* Work to complete *
Every line from the start of the data through the line containing "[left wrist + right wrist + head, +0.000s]" should be retyped exactly; the pictures should not.

(Data in this exercise)

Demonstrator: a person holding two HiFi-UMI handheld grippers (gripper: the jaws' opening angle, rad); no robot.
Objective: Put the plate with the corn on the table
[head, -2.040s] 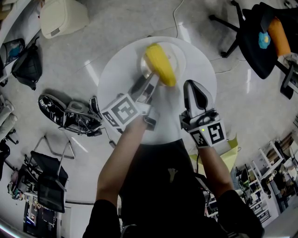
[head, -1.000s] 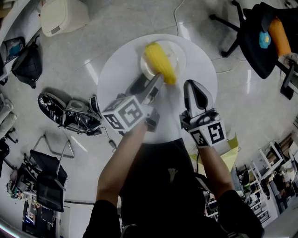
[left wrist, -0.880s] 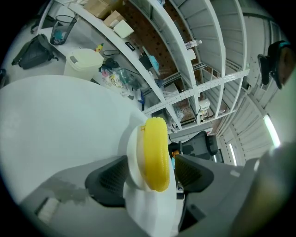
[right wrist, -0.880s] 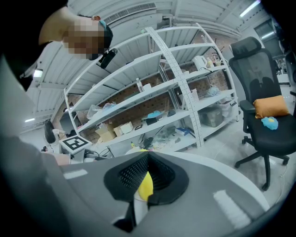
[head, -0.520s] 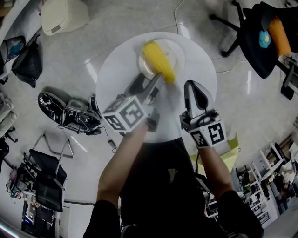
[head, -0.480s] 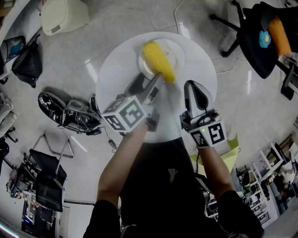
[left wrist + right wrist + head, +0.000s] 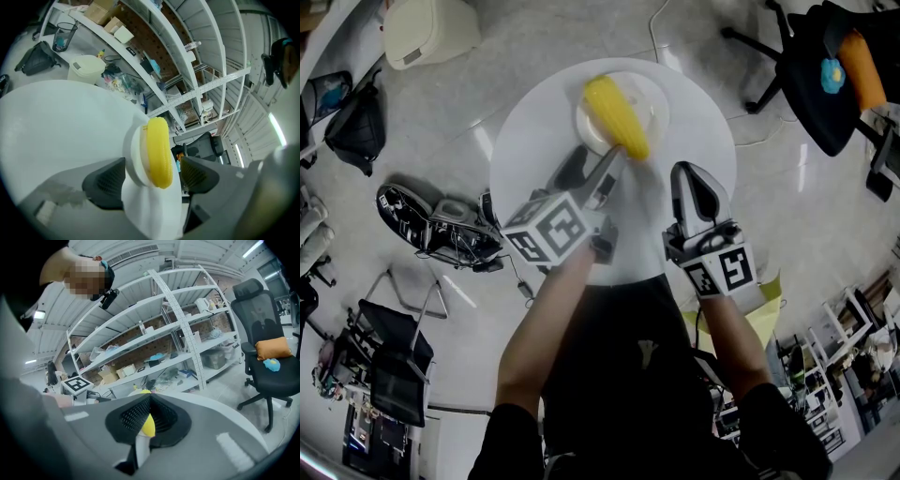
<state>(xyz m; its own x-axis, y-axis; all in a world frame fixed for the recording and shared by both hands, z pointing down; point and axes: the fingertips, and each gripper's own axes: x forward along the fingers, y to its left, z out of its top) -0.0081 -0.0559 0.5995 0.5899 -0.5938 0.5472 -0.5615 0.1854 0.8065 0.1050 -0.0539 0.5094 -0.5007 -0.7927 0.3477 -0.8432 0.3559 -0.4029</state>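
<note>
The plate (image 7: 654,101) with the corn (image 7: 616,117) sits on the far side of the table (image 7: 534,141), task seemingly done. The left gripper (image 7: 595,161) has just been spreading its jaws off the plate; the right gripper (image 7: 692,183) has its jaws pressed together.

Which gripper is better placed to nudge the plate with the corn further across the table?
Probably left. The left gripper, whose jaws have just been opening, straddles the near rim of the plate; the right gripper hangs shut, short of it.

- This looks like a lab or workshop.
- White metal shelving (image 7: 180,326) is stacked with cardboard boxes (image 7: 100,9) and clutter.
- A black office chair (image 7: 261,329), a round white table (image 7: 534,150) and equipment (image 7: 431,230) stand on a polished floor (image 7: 534,37).
</note>
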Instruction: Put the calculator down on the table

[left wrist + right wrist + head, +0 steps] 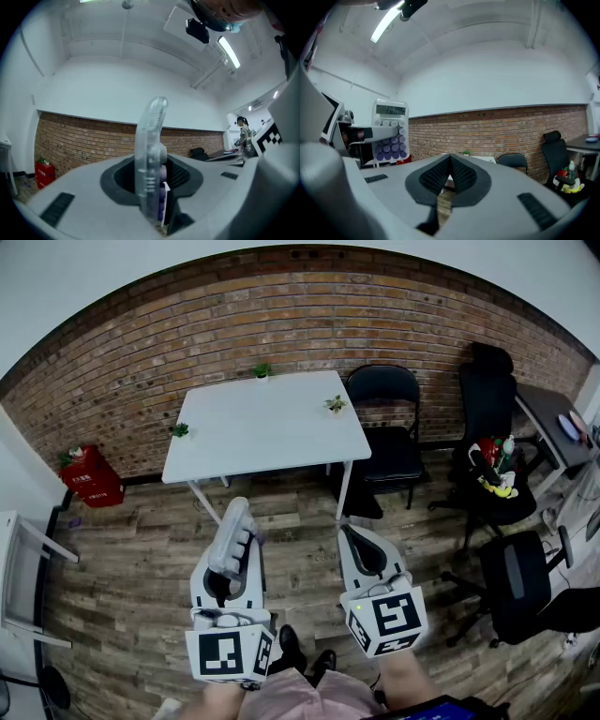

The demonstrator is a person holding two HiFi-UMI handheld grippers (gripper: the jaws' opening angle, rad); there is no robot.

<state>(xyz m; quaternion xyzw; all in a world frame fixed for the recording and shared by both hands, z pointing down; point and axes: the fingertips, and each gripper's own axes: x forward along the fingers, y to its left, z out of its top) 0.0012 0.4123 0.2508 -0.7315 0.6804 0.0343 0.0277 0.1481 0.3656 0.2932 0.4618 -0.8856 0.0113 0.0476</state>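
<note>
White calculator (391, 133), pinched edge-on by the left gripper (153, 174), faces the right gripper view; right gripper (450, 165) is pressed together.

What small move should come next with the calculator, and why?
Probably carry the left tongs forward toward the white table. They grip the calculator, held on edge, and the table lies ahead across the wooden floor, so releasing now would drop it. The right tongs are shut and empty.
</note>
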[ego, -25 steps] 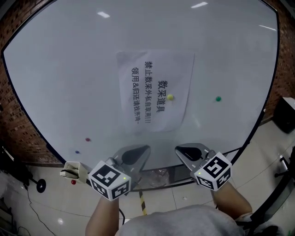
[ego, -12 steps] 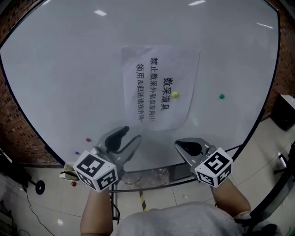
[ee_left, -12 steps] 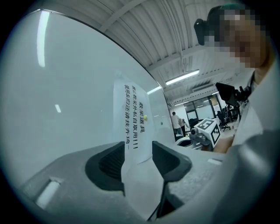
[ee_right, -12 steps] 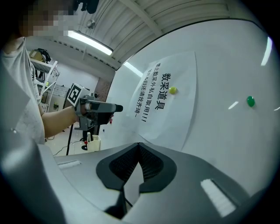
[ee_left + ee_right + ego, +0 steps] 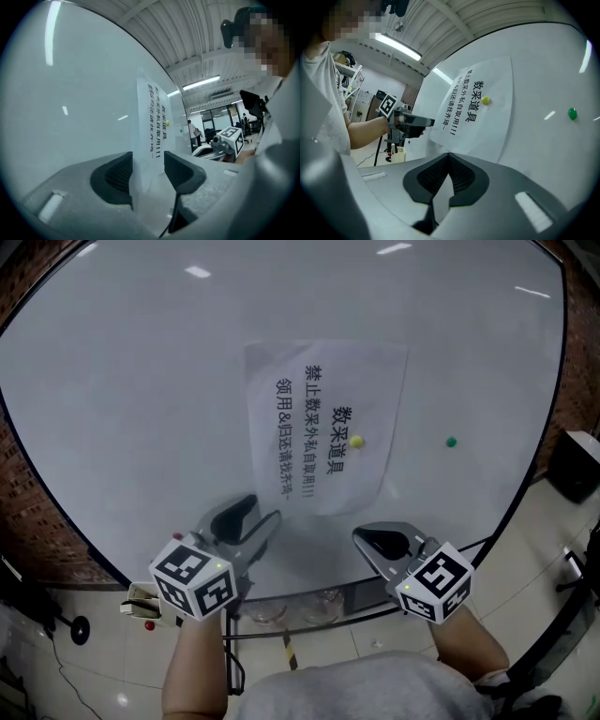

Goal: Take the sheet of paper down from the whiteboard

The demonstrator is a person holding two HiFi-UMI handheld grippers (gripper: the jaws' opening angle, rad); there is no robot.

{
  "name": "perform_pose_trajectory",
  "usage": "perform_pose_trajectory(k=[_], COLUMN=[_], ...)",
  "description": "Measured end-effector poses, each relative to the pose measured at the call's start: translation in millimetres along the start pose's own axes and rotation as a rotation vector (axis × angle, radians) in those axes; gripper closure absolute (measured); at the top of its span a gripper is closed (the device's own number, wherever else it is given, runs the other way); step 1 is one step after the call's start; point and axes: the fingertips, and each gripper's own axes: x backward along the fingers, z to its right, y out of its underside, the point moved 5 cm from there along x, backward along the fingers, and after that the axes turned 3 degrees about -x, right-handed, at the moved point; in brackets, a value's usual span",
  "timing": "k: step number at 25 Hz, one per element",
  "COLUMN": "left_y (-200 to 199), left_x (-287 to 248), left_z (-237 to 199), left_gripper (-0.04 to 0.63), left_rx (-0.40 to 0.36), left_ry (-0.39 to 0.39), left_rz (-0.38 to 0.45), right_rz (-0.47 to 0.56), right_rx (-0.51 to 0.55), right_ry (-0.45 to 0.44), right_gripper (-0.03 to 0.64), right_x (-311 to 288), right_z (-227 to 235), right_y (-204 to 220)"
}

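A white sheet of paper (image 5: 323, 427) with black print hangs on the whiteboard (image 5: 141, 399), pinned by a yellow magnet (image 5: 356, 441). My left gripper (image 5: 253, 518) is at the sheet's lower left corner. Its jaws have just been opening and stand open. In the left gripper view the paper's (image 5: 152, 126) edge lines up with the gap of the left gripper (image 5: 146, 171), and the pads do not press on it. My right gripper (image 5: 380, 542) is shut and empty, just below the sheet's lower right part. The right gripper view shows the right gripper (image 5: 449, 176), the paper (image 5: 473, 112) and the magnet (image 5: 486, 100).
A green magnet (image 5: 451, 442) sits on the board to the right of the sheet. The board's ledge (image 5: 309, 601) runs under both grippers. A small holder (image 5: 141, 601) is at the lower left, a black object (image 5: 577, 465) at the right, and brick wall (image 5: 28, 512) on the left.
My left gripper moved left and up toward the sheet's lower left corner, and its jaws went from shut to open. The right gripper has barely moved.
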Motion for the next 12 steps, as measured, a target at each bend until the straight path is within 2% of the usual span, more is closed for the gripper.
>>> perform_pose_trajectory(k=[6, 9, 11, 12], left_y=[5, 6, 6, 6], left_x=[-10, -11, -10, -10], left_z=[2, 1, -2, -3], left_gripper=[0.393, 0.463, 0.54, 0.553], left_rx=[0.017, 0.03, 0.035, 0.035], left_ry=[0.029, 0.025, 0.011, 0.005], left_rz=[-0.009, -0.007, -0.005, -0.003], right_rz=[0.004, 0.011, 0.019, 0.022], right_rx=[0.002, 0.014, 0.024, 0.027], right_ry=[0.005, 0.013, 0.024, 0.03], right_gripper=[0.618, 0.618, 0.618, 0.618], right_x=[0, -1, -3, -4], right_z=[2, 5, 10, 11], right_y=[-5, -11, -17, -19])
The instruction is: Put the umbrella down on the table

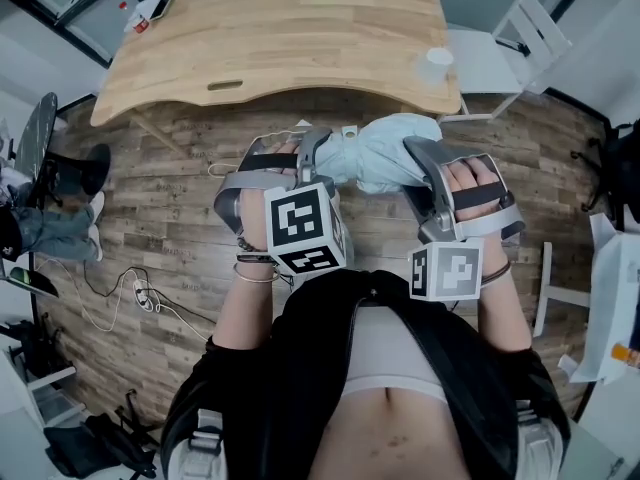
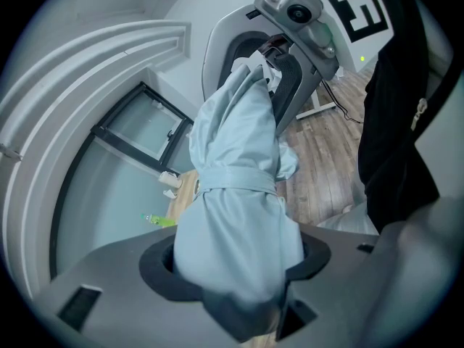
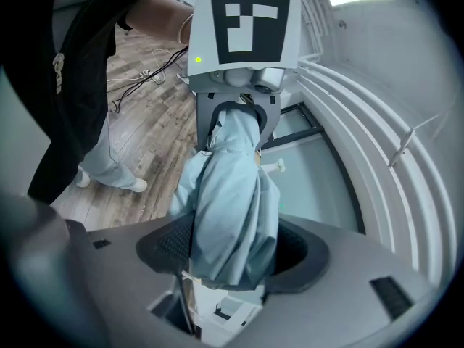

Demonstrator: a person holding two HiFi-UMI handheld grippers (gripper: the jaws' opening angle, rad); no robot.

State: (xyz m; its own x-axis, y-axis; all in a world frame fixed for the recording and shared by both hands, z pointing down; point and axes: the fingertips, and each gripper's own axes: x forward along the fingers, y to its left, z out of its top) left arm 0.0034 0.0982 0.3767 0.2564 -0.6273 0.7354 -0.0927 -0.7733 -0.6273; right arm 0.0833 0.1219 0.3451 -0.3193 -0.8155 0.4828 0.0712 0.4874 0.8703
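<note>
Now the carry is in hand: the folded pale-blue umbrella, a strap wound round its crumpled cloth, hangs level in the air just short of the wooden table. The left gripper is clamped on one end and the right gripper on the other. Next, I judge, it must go over the tabletop, be lowered, and both grips be released.

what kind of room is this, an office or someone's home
Most likely an office or lab workroom: a large wooden table with a paper cup on it, a white chair beside it, and a power strip with loose cables on the floor.
</note>
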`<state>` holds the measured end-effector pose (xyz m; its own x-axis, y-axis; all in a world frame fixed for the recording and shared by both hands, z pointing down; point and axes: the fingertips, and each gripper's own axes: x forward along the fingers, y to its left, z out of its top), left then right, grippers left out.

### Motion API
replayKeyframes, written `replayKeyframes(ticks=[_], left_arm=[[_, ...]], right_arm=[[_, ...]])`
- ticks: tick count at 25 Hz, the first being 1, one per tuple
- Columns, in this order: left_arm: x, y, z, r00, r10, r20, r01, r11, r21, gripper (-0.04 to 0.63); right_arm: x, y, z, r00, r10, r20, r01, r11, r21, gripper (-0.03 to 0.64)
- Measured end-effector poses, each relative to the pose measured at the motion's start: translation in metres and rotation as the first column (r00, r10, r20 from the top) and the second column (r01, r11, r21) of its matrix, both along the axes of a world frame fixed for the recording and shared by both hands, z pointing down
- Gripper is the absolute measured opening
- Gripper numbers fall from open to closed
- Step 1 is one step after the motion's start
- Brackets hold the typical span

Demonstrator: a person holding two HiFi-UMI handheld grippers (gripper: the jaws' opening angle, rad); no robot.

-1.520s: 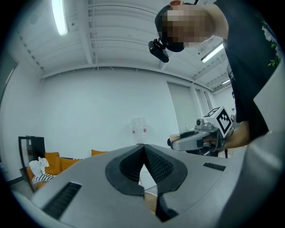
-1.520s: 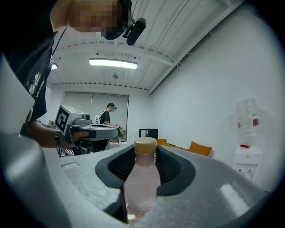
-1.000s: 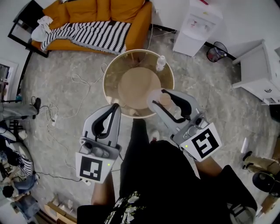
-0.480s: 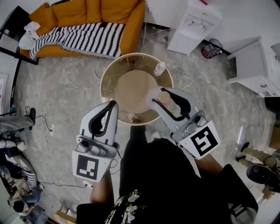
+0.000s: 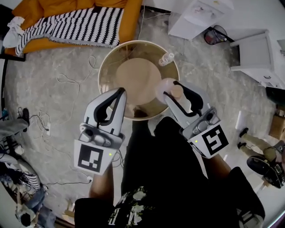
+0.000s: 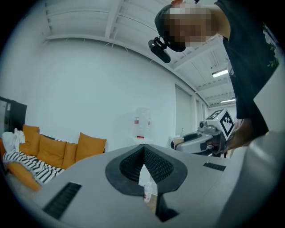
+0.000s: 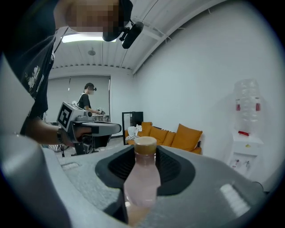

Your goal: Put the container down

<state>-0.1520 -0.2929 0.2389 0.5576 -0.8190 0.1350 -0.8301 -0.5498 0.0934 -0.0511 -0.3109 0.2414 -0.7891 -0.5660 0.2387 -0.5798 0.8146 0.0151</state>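
Right gripper (image 5: 172, 89): clamped on the container (image 5: 164, 87), a pink bottle with a tan cap.
Container: over the round table (image 5: 103, 84), at the table's 4 o'clock side.
Left gripper (image 5: 119, 92): jaws together, nothing in them, at the table's 8 o'clock edge.
In the way: a small clear bottle (image 5: 166, 59) stands on the table at 12 o'clock from the container, apart from it.
Around: orange sofa (image 5: 26, 9) with a striped blanket (image 5: 71, 24) at 11 o'clock, white water cooler (image 5: 200, 18) at 1 o'clock, a cable (image 5: 67, 82) on the floor at 9 o'clock.
Change: both grippers reach farther over the table than a second ago; the right grip is the same.
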Motion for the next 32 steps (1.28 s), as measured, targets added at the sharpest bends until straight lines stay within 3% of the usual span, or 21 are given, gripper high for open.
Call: replayKeyframes(ticks=[5, 15, 27, 32], left_arm=[[-0.006, -0.03, 0.032, 1.0, 0.014, -0.026, -0.016, 0.997, -0.079, 0.012], [0.0, -0.058, 0.122, 0.999, -0.042, 0.028, 0.047, 0.984, -0.169, 0.012], [0.009, -0.082, 0.232, 0.992, -0.119, 0.045, 0.127, 0.952, -0.277, 0.012], [0.015, -0.081, 0.27, 0.992, -0.114, 0.056, 0.126, 0.945, -0.302, 0.012]], right_arm=[[-0.013, -0.022, 0.044, 0.999, -0.016, -0.029, 0.012, 0.993, -0.116, 0.135], [-0.015, -0.066, 0.135, 0.996, -0.055, -0.064, 0.048, 0.993, -0.104, 0.135], [-0.012, -0.078, 0.249, 0.979, -0.175, -0.104, 0.146, 0.96, -0.24, 0.135], [-0.016, -0.077, 0.284, 0.972, -0.208, -0.113, 0.172, 0.947, -0.27, 0.135]])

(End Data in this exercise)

* Task answer *
Demonstrator: a person holding two HiFi-UMI handheld grippers (gripper: the jaws' opening angle, rad); no robot.
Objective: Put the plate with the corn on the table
[head, -2.040s] 
[head, -1.000s] 
[left wrist, -0.880s] 
[right wrist, -0.880s] 
[head, -0.520s] 
[head, -0.480s] 
[left wrist + right wrist + head, +0.000s] 

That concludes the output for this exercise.